Both the Federal and Ontario budgets are nearly upon us and the key watchword for both is going to be the sustainability of the public finances.
For the public finances to be sustainable in the long term, one needs to have the increase in expenditures matching the increase in revenues. If expenditures grow faster than revenues, well then we can say the expenditures are not fiscally sustainable. I’ve obtained from the public accounts and the federal fiscal reference tables data on government total revenues and total expenditures (including debt service) for the period 1966 to 2010 for both the federal and Ontario government, adjusted them for inflation using the CPI (2002=100) and then divided them by population to get real per capita revenues and expenditures.
For Ottawa, the average annual growth rates for real per capita government expenditures and revenues over the period 1966-2010 are 3.5 and 3.2 percent respectively. For Ontario, the parallel numbers are 2.1 and 1.8 percent respectively. In both cases, we have evidence of real per capita depending growing faster than real per capita revenues. Yet, these crude averages mask the longer-term trends.

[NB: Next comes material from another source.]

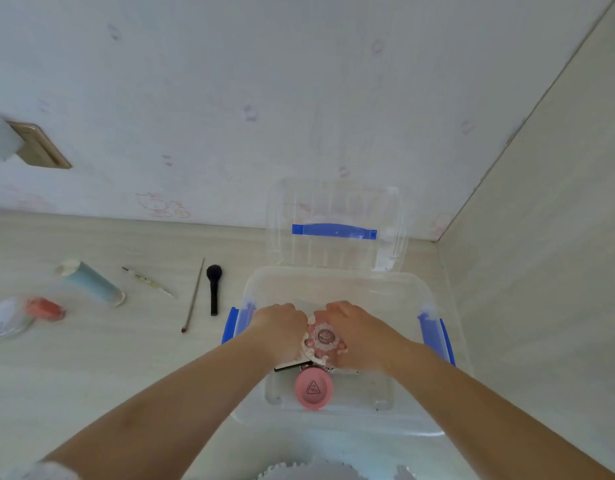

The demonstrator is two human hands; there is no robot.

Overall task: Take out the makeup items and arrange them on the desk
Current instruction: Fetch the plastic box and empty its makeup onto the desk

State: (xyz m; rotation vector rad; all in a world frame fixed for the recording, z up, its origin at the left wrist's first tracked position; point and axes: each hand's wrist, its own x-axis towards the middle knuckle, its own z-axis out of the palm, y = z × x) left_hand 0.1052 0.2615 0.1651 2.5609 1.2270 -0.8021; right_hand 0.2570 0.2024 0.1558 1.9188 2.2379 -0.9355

The two accompanying figures plot real per capita revenues and expenditures against time for both jurisdictions and then fits a trend line (a third order polynomial fit better than a linear trend) to each series.
The results suggest that despite the last few years of large deficits due to the recession, over the long term, Ottawa has solved its public sector sustainability issues but Queen’s Park has not. After the late 1960s, both jurisdictions saw a divergence in per capita revenues and expenditures. However, the fitted trend lines show that Ottawa’s gap began to close after the mid 1990s. Ontario, however, has seen a persistent long-term gap in its trend lines for per capita revenues and expenditures and the two continue to run parallel to one another. Ottawa saw real per capita spending fall and revenues increase over the 1995-2010 period - the current deficit gap is cyclical rather than based on long-term structural trends in spending and revenues.
Ontario has really refused to come to grips with its long-term structural public financing gap. In 2002 dollars, Ontario has a per capita gap about 500 dollars. It either needs to bring spending down about 500 dollars per capita or boost revenues by that amount or some combination thereof. Based on current numbers, that means either cutting spending per capita about 7 percent or raising per capita revenues about 8 percent.
Cutting spending will be difficult despite the Drummond Report's direction given that once health and education are removed, there is alot less of a base to cut from. Raising revenues seems to also be an unlikely scenario. First, Ontario's economy is growing slowly so there is unlikely to be a surge there. Second, the provincial government has already continually indicated it will not raise taxes (though it will raise fees and probably delay corporate tax refuctions). Third, given that Ontario is unlikely to discover oil anytime soon and its northern mining frontier is years away from any credible development, there is no resource rent windfall anticipated - unlike Quebec's budget yesterday. Quebec apparently expects its mining royalty revenues to grow ten-fold over the next six years. That is a gamble. Of course, if you are into gambling, there is always the option of more casinos.